▶ What you have to do
Type out the complete listing below word for word, without its pictures.

▶ Dataset excerpt
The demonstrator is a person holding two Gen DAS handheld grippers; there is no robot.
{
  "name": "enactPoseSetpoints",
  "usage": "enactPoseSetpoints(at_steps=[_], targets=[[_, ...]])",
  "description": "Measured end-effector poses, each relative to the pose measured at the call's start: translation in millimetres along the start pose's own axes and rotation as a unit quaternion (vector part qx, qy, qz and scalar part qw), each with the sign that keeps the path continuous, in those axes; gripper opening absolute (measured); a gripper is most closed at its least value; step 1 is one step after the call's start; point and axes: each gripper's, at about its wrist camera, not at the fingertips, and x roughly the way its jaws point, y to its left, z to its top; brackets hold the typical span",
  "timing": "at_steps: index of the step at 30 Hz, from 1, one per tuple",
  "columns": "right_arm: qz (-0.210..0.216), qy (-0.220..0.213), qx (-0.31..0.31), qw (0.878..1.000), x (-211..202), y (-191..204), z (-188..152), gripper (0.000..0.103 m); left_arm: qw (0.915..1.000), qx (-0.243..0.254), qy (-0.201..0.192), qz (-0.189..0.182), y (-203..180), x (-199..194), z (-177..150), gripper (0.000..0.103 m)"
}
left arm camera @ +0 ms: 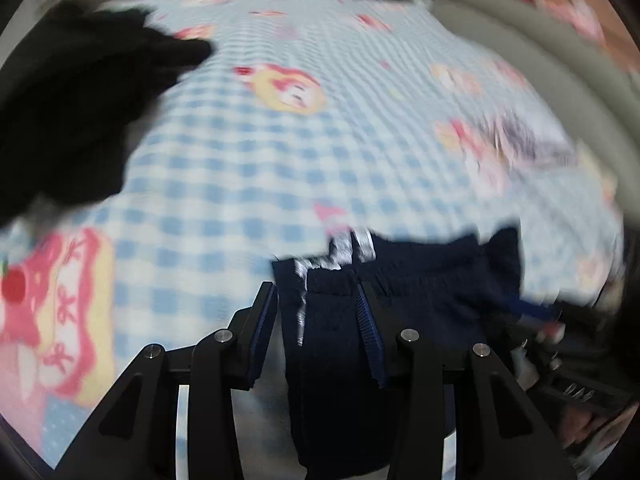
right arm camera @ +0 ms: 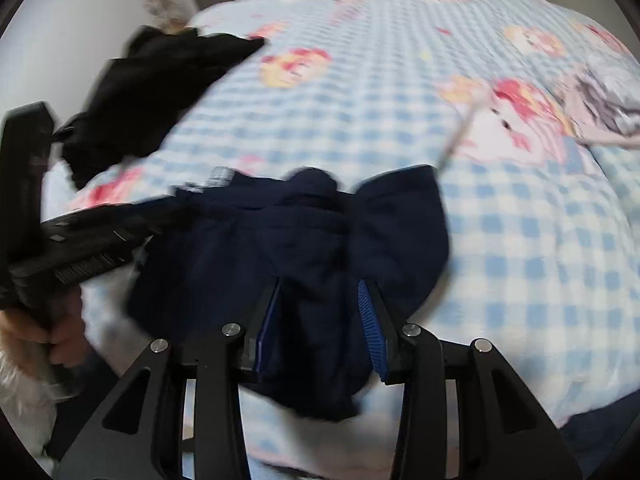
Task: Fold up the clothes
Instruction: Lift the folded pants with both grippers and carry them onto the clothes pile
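A navy garment (left arm camera: 404, 280) with white stripes along one edge hangs bunched between both grippers above a blue-checked bed cover (left arm camera: 280, 152). My left gripper (left arm camera: 316, 300) has its fingers set around the navy cloth, which fills the gap between the pads. My right gripper (right arm camera: 320, 292) stands the same way around the other part of the navy garment (right arm camera: 304, 236). The left gripper's body (right arm camera: 76, 240) and the hand holding it show at the left of the right wrist view. Both views are motion-blurred.
A black garment (left arm camera: 76, 120) lies crumpled at the bed's left (right arm camera: 160, 92). A grey-green garment (left arm camera: 532, 64) lies along the right edge. A pale printed cloth (right arm camera: 600, 100) rests at the right. The bed cover (right arm camera: 520, 220) has cartoon prints.
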Motion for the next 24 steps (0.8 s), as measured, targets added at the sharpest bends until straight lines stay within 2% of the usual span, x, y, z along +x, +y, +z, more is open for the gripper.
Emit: enactPoseSetpoints(at_steps=[1,2,3,4,5,8,10,11,12,13,15,19,24], targets=[[0.008,-0.009,0.013,1.000,-5.4,-3.4,-2.1,0.039,0.9995,-0.020,-0.010,-0.024,6.3,-9.7,-3.7,0.047],[0.014,-0.019,0.021,1.000,-13.1,-6.1,-6.8,0.046,0.9984,-0.032,-0.001,-0.047,9.7,-11.1,-10.3,0.065],[0.017,-0.021,0.025,0.999,-16.2,-6.5,-11.3,0.063,0.9966,-0.041,0.014,-0.070,12.2,-9.7,-17.8,0.076],[0.019,-0.019,0.027,0.999,-16.4,-5.9,-15.0,0.069,0.9940,-0.050,0.029,-0.093,14.7,-8.4,-25.3,0.076],[0.022,-0.012,0.030,0.999,-11.4,-6.6,-17.2,0.071,0.9930,-0.052,0.045,-0.096,14.9,-0.8,-30.5,0.076],[0.019,0.022,0.046,0.999,18.0,-12.8,-15.9,0.070,0.9930,-0.047,0.083,-0.070,8.8,26.3,-38.2,0.074],[0.024,0.030,0.062,0.997,30.9,-17.9,-10.8,0.070,0.9934,-0.038,0.094,-0.054,1.6,36.8,-40.2,0.058],[0.031,0.030,0.070,0.997,35.6,-19.0,-7.4,0.063,0.9942,-0.029,0.090,-0.050,-4.9,34.6,-39.7,0.035],[0.031,0.031,0.069,0.997,38.0,-16.9,-4.2,0.043,0.9950,-0.020,0.087,-0.045,-11.9,31.9,-38.9,0.023],[0.027,0.033,0.064,0.997,39.7,-13.5,-1.4,0.037,0.9956,-0.010,0.085,-0.039,-18.2,28.8,-36.8,0.019],[0.021,0.018,0.044,0.999,30.9,-3.8,4.2,0.016,0.9963,0.013,0.081,-0.027,-35.1,19.6,-29.5,0.013],[0.038,-0.013,0.048,0.998,0.7,-10.2,13.2,0.011,0.9960,0.047,0.065,-0.040,-64.6,5.8,1.8,0.013],[0.068,-0.039,0.072,0.994,-34.5,-39.5,31.7,0.009,0.9928,0.090,0.045,-0.064,-127.1,0.7,37.2,0.013]])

▶ Exercise output
The demonstrator is a person holding two Gen DAS handheld grippers; there is no robot.
{
  "name": "enactPoseSetpoints",
  "usage": "enactPoseSetpoints(at_steps=[_], targets=[[_, ...]])",
  "description": "Measured end-effector poses, each relative to the pose measured at the call's start: translation in millimetres along the start pose's own axes and rotation as a unit quaternion (vector part qx, qy, qz and scalar part qw), each with the sign that keeps the path continuous, in those axes; gripper opening absolute (measured); a gripper is most closed at its least value; step 1 is one step after the call's start; point and axes: each gripper's, at about its wrist camera, not at the fingertips, and x roughly the way its jaws point, y to its left, z to its top; brackets hold the typical span",
  "timing": "at_steps: index of the step at 30 Hz, from 1, one per tuple",
  "columns": "right_arm: qz (-0.210..0.216), qy (-0.220..0.213), qx (-0.31..0.31), qw (0.878..1.000), x (-211..202), y (-191..204), z (-188..152), gripper (0.000..0.103 m); left_arm: qw (0.915..1.000), qx (-0.243..0.254), qy (-0.201..0.192), qz (-0.189..0.182), y (-203..180), x (-199..194), z (-177..150), gripper (0.000..0.103 m)"
}
left arm camera @ +0 ms: 
right arm camera @ +0 ms: 
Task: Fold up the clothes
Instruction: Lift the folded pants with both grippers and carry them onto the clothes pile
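A navy garment (left arm camera: 404, 280) with white stripes along one edge hangs bunched between both grippers above a blue-checked bed cover (left arm camera: 280, 152). My left gripper (left arm camera: 316, 300) has its fingers set around the navy cloth, which fills the gap between the pads. My right gripper (right arm camera: 320, 292) stands the same way around the other part of the navy garment (right arm camera: 304, 236). The left gripper's body (right arm camera: 76, 240) and the hand holding it show at the left of the right wrist view. Both views are motion-blurred.
A black garment (left arm camera: 76, 120) lies crumpled at the bed's left (right arm camera: 160, 92). A grey-green garment (left arm camera: 532, 64) lies along the right edge. A pale printed cloth (right arm camera: 600, 100) rests at the right. The bed cover (right arm camera: 520, 220) has cartoon prints.
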Motion for the next 24 steps (0.8 s), as measured, targets added at the sharpest bends until straight lines stay within 2% of the usual span, x, y, z along +x, +y, +z, more is open for the gripper.
Emit: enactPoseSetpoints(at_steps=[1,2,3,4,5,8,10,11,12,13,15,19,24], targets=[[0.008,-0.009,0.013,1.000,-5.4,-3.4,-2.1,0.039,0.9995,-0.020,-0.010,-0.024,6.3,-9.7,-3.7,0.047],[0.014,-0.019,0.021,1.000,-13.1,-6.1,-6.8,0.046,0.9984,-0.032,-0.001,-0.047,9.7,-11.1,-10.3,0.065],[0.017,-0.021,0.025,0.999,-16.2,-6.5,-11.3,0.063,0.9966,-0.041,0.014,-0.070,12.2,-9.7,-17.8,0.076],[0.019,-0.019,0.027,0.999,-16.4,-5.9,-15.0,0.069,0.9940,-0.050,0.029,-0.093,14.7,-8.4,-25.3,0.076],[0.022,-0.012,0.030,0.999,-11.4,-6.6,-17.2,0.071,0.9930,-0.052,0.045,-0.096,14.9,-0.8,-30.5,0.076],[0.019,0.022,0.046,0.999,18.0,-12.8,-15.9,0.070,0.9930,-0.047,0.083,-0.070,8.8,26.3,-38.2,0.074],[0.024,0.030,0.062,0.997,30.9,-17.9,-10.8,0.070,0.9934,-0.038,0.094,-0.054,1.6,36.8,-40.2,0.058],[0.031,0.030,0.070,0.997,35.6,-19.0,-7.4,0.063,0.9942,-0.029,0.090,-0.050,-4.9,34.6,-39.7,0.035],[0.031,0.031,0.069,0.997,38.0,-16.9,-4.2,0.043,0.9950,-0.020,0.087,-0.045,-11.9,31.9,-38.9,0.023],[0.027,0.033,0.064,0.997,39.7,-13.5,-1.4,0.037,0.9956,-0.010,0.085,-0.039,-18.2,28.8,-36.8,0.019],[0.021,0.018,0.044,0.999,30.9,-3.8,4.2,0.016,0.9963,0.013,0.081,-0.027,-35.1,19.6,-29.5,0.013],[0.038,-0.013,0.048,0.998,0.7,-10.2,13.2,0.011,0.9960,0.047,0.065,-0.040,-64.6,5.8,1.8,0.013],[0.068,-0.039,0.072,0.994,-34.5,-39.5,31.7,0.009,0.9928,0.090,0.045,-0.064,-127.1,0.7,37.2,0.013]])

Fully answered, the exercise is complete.